Pour tout cela et sans doute encore pour d'autres éléments, La Loi du Silence est un excellent film. Perdu au milieu des grands chefs d'oeuvre du réalisateur parce que d'autres métrages brillent plus sur des thèmes identiques, il n'en est pas moins une œuvre puissante et complexe.
nolan
Note de nolan : 4
Dolly Haas et Montgomery Clift
Note d’Antoine Rensonnet : En fait, La Loi du silence fut, à sa sortie, ardemment défendu par les thuriféraires d’Alfred Hitchcock qui y voyaient une forme d’aboutissement dans la carrière du maître. Film austère et parfaitement sérieux (enfin !), on le jugea comme le prolongement de L’Inconnu du Nord-Express qui, en quelque sorte, en aurait constitué l’esquisse, les thèmes du double et de l’échange de culpabilité étant, en effet, au cœur des deux films. De plus, la très catholique (alors) équipe des Cahiers du cinéma aimait l’optique retenue. Pour des raisons identiques, Le Faux coupable devait jouir d’une réception critique similaire. Pourtant, aucun des deux films, coincés dans une longue série de chefs-d’œuvre hitchcockiens, ne devait véritablement entrer dans la grande histoire du cinéma. S’ils ne sont pas demeurés inconnus, comme d’ailleurs aucune œuvre américaine d’Alfred Hitchcock ne l’est réellement, ils ne sont, par contre, jamais mis en avant. Ils n’en demeurent pas moins d’incontestables réussites à nos yeux (nous partageons d’ailleurs l’avis de nolan sur la supériorité du film de 1953 sur celui de 1957). En outre, au-delà de la problématique catholique ou plutôt en liaison avec celle-ci (nous avons plusieurs fois écrit que le « mythe » fondateur irriguant le cinéma hitchcockien était le christianisme – quand il s’agit, à notre sens, de la tragédie grecque dans le cas de Fritz Lang), il place en son centre la question du secret – que l’on retrouve, mais jamais aussi directement, dans la quasi-totalité de la filmographie hitchcockienne. En ce sens, La Loi du silence est bien l’une de ses pierres angulaires – que l’on ne peut ignorer.

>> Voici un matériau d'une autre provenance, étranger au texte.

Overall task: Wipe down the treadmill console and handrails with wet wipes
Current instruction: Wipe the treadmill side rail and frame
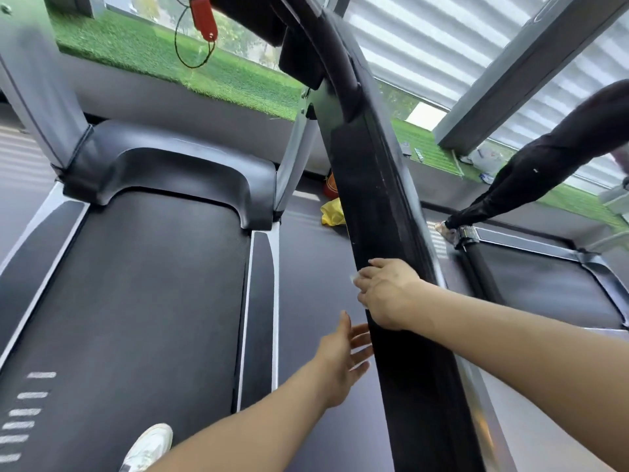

Quant au fait qu’Hitchcock dise ne pas aimer le film, il faut le relativiser. Le projet lui tenait à cœur mais il n’a pas été suivi par le public qui ne reconnaissait guère « son » Hitchcock. Or, pour le réalisateur, le public avait – toujours – raison.
[1] A ce titre, nous renvoyons aux textes d'Antoine (Le Maître, La Mort aux Trousses, un film palimpseste) sur la dilatation du temps et de l'espace dans ses films.
[2] Adapté d'une pièce de théâtre Nos deux consciences de Paul Anthelme (1902).
[3] Nous noterons d'ailleurs une des rares traces d'humour du film lorsque Logan et son supérieur Millars (Charles Andre) discutent de peinture sans odeur et que Millars dit qu'il en a entendu parler mais qu'il n'y croira que lorsqu'il le verra (cf. St Thomas dubitatif quant à la résurrection).
[4] Serait-ce donc là l'aveu de faiblesse du métrage ? Un acteur mange le film.